A RISC V Based Linear Algebra Accelerator for SoC Designs [video]

graycat · on Dec 22, 2017

There's an old point and trick about linear algebra and a lot more in scientific and engineering computing:

The point is that it is very common to need to take inner products of two n-tuples of numbers.

E.g., the inner product of 3-tuple (a, b, c) with 3-tuple (x, y, z) is

ax + by + cz

The trick is to accumulate the sum of the products in twice the numerical precision of the input data.

This should not be too expensive since the products are usually in twice the precision of the input data anyway.

So, the data being added is already in twice the precision of the input data.

Why? The main problem in numerical computing is precision, and the main cause of problems is subtracting two large numbers whose difference is small.

In particular, for an inner product, it is common for the two vectors to be nearly orthogonal in which case there is likely a lot of subtracting where the difference is small.

So, in the OP, I was disappointed to see that the precision mentioned was only 32 bits and 64 bits. IMHO, in linear algebra computations, 32 bit precision is essentially useless. So, our data should be in 64 bit precision, and an inner product should be found with 128 bit precision and, likely, then rounded to 64 bit precision for storage out of the processor registers and back in main memory and the memory of the software.

I was disappointed in not seeing 128 bit sums.

Asooka · on Dec 22, 2017

Correct me if I'm wrong, but I don't know of any current SIMD hardware that supports more than 64 bits of precision. An exception would be the x87 FPU (88 bits), but you can't do SIMD with that, so I don't think anybody interested in high-preformance linalg routines uses it.

graycat · on Dec 23, 2017

Apparently my wish for 64 bit data, 128 bit products, and 128 bit addition is not reasonable on current hardware. So, I my wish will go unfulfilled.

keldaris · on Dec 23, 2017

While I don't disagree with you that beyond 64 bit precision is often useful, be careful with overgeneralizing that point. Many applications are just fine with 32 bits or even less and benefit greatly from the associated speedups, hence the proliferation of GPGPU computing (where single precision has a huge advantage). Neural networks are the popular examples, but plenty of physics/engineering simulations (molecular dynamics (particularly with symplectic methods), lattice Boltzmann hydrodynamics, etc.) are on that list as well.

graycat · on Dec 23, 2017

I agree, but I specifically restricted my remarks to numerical linear algebra. Double precision inner product accumulation is a standard idea in numerical linear algebra, e.g., as in

George E. Forsythe and Cleve B. Moler, Computer Solution of Linear Algebraic Systems.

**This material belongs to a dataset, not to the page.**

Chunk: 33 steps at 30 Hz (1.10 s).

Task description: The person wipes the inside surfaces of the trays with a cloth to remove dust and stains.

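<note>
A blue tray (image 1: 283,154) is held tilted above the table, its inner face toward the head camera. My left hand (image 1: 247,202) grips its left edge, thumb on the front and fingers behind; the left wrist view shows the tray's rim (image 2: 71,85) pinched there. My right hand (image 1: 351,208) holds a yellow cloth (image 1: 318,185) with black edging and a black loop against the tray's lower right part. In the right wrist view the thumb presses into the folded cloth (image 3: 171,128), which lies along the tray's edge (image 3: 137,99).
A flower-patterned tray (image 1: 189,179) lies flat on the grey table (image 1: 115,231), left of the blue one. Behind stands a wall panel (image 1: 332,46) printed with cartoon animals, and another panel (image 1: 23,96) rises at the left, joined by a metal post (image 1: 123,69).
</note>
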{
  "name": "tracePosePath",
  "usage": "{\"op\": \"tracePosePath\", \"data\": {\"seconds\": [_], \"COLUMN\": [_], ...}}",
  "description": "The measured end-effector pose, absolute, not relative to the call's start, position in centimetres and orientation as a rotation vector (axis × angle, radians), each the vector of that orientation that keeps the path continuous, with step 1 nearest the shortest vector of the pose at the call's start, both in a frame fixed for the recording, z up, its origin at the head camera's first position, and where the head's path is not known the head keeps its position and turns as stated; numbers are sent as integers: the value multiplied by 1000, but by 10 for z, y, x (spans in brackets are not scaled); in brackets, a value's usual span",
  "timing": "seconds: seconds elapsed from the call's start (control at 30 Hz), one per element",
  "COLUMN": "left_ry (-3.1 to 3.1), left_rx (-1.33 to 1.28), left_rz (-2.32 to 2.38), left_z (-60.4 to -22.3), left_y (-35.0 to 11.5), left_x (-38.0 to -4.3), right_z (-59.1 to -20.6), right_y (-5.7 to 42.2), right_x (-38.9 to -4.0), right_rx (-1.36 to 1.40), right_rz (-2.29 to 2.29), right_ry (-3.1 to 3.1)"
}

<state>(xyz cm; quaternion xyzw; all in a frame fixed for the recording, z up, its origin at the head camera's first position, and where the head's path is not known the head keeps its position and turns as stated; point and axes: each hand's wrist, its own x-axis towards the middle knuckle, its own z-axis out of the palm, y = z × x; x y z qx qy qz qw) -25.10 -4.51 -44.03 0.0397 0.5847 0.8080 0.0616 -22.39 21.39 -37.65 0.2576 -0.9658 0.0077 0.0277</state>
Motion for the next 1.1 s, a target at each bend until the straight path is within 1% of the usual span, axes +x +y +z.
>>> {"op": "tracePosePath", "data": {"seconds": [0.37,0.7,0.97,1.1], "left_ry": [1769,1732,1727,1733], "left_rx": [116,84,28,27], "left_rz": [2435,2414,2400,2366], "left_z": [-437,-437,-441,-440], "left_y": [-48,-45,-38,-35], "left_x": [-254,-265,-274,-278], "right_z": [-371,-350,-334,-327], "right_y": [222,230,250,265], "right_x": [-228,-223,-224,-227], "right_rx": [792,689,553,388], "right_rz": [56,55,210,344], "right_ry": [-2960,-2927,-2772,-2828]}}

People have long struggled with accuracy in numerical linear algebra. At one time at the US National Bureau of Standards, the struggles were so severe that M. Newman wrote software for numerically exact solution of systems of linear equations using only machine precision integer arithmetic. How? In the given system, he multiplied by powers of 10 to get all the decimal points to the right so that he had only whole numbers. Then for each prime number in a list of some dozens of primes, he solved the system in the finite field of the integers modulo that prime. Multiplicative inverse is from the Euclidean greatest common divisor algorithm. Then using the Chinese remainder theorem, he constructed the multiprecision integer numerators and denominators of the exact rational solution. It was nice work and somewhat popular.

Careful work on condition number estimation and exploitation has also been used. Condition number can be the basis of error estimates.

Sure, for, say, the fast Fourier transform, mostly in practice 32 bits can be fine.

pkaye · on Dec 23, 2017

Which linear algebra libraries use 128 bit sums?

graycat · on Dec 23, 2017

I don't know of any. So, I'm saying I wish there were some. But, then, we should have 128 bit floating point addition instructions. It's been a while since I looked at the x86 instruction set, registers, etc., but from other comments here it appears that x86 doesn't have 128 bit addition.

freekh · on Dec 22, 2017

Here's my notes for those who are want; they added some 68 instructions for linalg to risc v. Their arc has a specialized reduce / aggregate logic and associated memory for vectors and matrices. They also made a c lib for their instruction set. Saw some impressive speedups compared to normal risc v (x12?), x86 (x5?) and fermi gpus (x10?) (In the hpc challenge where they did have to update some of the code, obviously, to use their instructions).

jabl · on Dec 22, 2017

What are the advantages of this compared to the risc-v vector extension?